A Scrum Master oversees multiple teams and collaborates closely with the Project Owner when planning an upcoming Sprint. The Scrum Master manages the daily Stand Up, handles the (re)allocation of tasks within the Sprint Development Team and is responsible for addressing any Dev-related issues that arise, often requiring access to expertise outside the Dev Team. As such, the Scrum Master performs a similar role (in addressing issues) as a Business Analyst or Product Owner but does so at a much more granular level and mostly with issues that arise from User Stories currently being implemented (e.g. In-Sprint, not on the Product Backlog or Sprint Backlog).
There are also shared specialist resources with expertise in areas such as DBA, Security and System Architecture, who are co-opted and queried as and when necessary, by either the Product teams (for Analysis & Elaboration) or the Dev teams (for Estimation and Implementation advice).
After each Sprint, the Scrum Master, the Product Owner and perhaps the BA / Product Team convene to review the Velocity of the previous Sprint, comparing it to the Capacity originally planned for, the pre-Sprint Estimated size of the User Stories developed (using any appropriate metric), any post-Sprint re-Estimate of User Stories ‘actual’ size (to avoid incorrect Estimates of similar stories later) and anything that could be changed (before or during future Sprints) to make future work more effective and efficient.
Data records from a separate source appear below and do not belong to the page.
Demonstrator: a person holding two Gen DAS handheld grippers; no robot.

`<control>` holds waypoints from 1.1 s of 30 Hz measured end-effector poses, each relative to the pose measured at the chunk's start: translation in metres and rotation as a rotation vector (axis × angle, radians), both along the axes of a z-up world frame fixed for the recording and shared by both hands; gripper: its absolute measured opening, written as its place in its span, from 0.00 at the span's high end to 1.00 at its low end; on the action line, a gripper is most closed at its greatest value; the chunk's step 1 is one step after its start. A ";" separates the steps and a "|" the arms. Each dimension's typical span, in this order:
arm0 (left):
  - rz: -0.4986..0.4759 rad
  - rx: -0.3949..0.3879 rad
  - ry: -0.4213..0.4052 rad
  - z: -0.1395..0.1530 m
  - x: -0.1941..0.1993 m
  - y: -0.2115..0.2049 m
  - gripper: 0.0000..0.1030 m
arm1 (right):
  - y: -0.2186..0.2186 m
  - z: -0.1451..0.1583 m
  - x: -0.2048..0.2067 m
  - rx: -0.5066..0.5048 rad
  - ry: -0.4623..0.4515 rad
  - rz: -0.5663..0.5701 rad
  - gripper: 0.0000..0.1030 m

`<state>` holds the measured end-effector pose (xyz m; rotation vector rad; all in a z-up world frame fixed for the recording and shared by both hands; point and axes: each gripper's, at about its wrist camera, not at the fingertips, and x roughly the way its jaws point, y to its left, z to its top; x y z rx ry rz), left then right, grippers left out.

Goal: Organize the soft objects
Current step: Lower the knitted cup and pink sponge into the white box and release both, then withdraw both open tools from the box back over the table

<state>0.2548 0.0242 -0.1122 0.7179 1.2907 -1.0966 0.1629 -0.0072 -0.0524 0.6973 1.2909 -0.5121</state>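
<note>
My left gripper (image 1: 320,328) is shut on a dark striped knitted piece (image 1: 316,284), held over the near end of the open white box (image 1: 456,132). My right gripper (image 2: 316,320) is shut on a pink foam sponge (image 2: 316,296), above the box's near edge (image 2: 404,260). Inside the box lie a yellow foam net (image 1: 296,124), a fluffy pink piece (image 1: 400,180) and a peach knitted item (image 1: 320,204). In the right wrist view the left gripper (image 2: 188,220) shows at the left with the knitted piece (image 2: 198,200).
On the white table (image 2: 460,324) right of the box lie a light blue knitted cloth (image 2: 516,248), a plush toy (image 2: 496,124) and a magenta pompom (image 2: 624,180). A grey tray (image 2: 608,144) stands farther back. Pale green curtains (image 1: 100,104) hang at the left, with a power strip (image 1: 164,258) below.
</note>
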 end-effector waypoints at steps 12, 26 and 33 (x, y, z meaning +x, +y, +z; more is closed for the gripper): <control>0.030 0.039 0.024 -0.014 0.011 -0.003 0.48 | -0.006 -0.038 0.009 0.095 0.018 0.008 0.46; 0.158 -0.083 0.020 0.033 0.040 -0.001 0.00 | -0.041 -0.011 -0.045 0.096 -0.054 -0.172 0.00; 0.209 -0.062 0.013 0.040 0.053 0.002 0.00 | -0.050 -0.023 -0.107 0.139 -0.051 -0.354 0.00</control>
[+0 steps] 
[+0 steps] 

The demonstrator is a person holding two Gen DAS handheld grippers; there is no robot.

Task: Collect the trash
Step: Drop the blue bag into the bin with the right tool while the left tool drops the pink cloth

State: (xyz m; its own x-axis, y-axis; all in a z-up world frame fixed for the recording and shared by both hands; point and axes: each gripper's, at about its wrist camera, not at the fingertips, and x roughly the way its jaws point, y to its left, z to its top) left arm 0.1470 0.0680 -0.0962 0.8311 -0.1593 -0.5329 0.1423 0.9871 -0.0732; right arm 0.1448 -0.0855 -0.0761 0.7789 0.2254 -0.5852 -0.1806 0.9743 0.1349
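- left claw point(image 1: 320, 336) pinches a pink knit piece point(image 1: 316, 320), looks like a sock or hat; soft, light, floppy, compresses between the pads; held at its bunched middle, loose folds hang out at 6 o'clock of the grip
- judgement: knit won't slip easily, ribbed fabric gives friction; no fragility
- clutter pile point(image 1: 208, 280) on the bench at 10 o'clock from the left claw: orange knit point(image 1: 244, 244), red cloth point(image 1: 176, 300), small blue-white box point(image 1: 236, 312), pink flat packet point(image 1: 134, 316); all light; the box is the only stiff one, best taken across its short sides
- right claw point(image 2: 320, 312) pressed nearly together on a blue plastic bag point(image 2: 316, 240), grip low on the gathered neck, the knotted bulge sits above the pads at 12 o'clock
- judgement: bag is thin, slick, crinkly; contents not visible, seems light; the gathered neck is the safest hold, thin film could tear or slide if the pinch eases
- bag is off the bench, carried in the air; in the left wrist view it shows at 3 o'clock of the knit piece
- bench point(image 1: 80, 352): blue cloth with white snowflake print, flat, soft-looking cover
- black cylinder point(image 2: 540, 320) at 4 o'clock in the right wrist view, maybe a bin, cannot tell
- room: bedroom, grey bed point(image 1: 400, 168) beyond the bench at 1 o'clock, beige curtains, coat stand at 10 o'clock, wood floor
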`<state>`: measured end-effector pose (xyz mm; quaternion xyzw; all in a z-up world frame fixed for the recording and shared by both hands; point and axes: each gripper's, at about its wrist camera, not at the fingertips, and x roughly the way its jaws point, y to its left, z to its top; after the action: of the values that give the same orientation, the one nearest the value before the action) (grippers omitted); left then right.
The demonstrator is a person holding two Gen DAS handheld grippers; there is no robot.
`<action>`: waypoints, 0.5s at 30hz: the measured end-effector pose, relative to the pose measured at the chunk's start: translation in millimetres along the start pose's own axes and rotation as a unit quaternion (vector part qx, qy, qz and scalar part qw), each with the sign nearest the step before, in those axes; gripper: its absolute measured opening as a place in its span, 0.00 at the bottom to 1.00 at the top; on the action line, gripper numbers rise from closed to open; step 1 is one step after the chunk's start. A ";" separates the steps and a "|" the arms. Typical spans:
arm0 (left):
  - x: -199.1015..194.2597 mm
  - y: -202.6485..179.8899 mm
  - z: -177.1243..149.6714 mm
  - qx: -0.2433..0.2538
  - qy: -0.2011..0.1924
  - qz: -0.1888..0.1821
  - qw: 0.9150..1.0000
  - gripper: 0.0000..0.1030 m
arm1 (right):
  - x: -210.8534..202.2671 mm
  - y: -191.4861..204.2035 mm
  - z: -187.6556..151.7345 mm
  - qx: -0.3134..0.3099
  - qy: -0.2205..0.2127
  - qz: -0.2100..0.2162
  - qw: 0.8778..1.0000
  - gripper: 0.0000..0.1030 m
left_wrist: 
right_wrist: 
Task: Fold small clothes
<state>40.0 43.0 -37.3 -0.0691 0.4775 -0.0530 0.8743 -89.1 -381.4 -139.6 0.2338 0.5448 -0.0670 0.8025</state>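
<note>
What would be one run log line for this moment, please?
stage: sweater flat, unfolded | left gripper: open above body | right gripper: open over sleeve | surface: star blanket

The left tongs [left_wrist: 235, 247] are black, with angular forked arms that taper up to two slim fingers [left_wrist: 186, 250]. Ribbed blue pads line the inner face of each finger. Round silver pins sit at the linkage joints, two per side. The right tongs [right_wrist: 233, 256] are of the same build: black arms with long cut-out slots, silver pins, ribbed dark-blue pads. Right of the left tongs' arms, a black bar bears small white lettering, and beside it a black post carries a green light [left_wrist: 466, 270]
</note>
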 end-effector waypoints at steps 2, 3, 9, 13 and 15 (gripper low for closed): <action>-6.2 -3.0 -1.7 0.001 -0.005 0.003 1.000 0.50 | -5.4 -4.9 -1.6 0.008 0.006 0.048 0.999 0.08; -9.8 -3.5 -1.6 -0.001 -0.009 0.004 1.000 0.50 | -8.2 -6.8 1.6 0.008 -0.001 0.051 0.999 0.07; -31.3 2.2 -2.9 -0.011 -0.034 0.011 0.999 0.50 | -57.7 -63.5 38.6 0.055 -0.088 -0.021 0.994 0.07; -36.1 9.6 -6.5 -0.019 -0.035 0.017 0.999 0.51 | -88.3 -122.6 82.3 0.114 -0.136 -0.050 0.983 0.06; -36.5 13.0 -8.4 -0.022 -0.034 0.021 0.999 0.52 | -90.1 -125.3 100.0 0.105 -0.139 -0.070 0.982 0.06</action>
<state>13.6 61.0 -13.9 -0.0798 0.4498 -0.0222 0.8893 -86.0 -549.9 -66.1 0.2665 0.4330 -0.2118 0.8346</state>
My personal experience over recent years suggests that a setup like this would work very well, especially once the two collaborative BAs (one in the Dev team and one in the Product team) have come to understand the ‘modus operandi’ of each other. For this reason, the two BAs should be often & repeatedly ‘paired’ over time to develop a shared understanding, thereby minimizing miscommunication and misunderstanding. A particular team should also regularly develop the User Stories defined by a particular Product BA – meaning that it becomes easier over time, due to familiarity, to explain / understand what is required. This makes Estimation more efficient & effective and ensures that the Product Team has a more direct and immediate understanding of what is to be implemented.
Of course, the hypothetical software development organization outlined here is only one possible arrangement. This hypothetical scenario may be completely unworkable in some cases, either due to resource constraints or – perhaps the opposite problem, in a way – scaling Agile for larger Organisations. However, noting that the various ‘roles’ outlined above could actually be carried out by either one person (for smaller, resource limited Organisations) or could be shared horizontally among similarly-skilled individuals (for larger Organisations), the actual structure itself is not difficult to adopt – and adapt – to the needs of most Organisations.
This, of course, is the essence of Agile.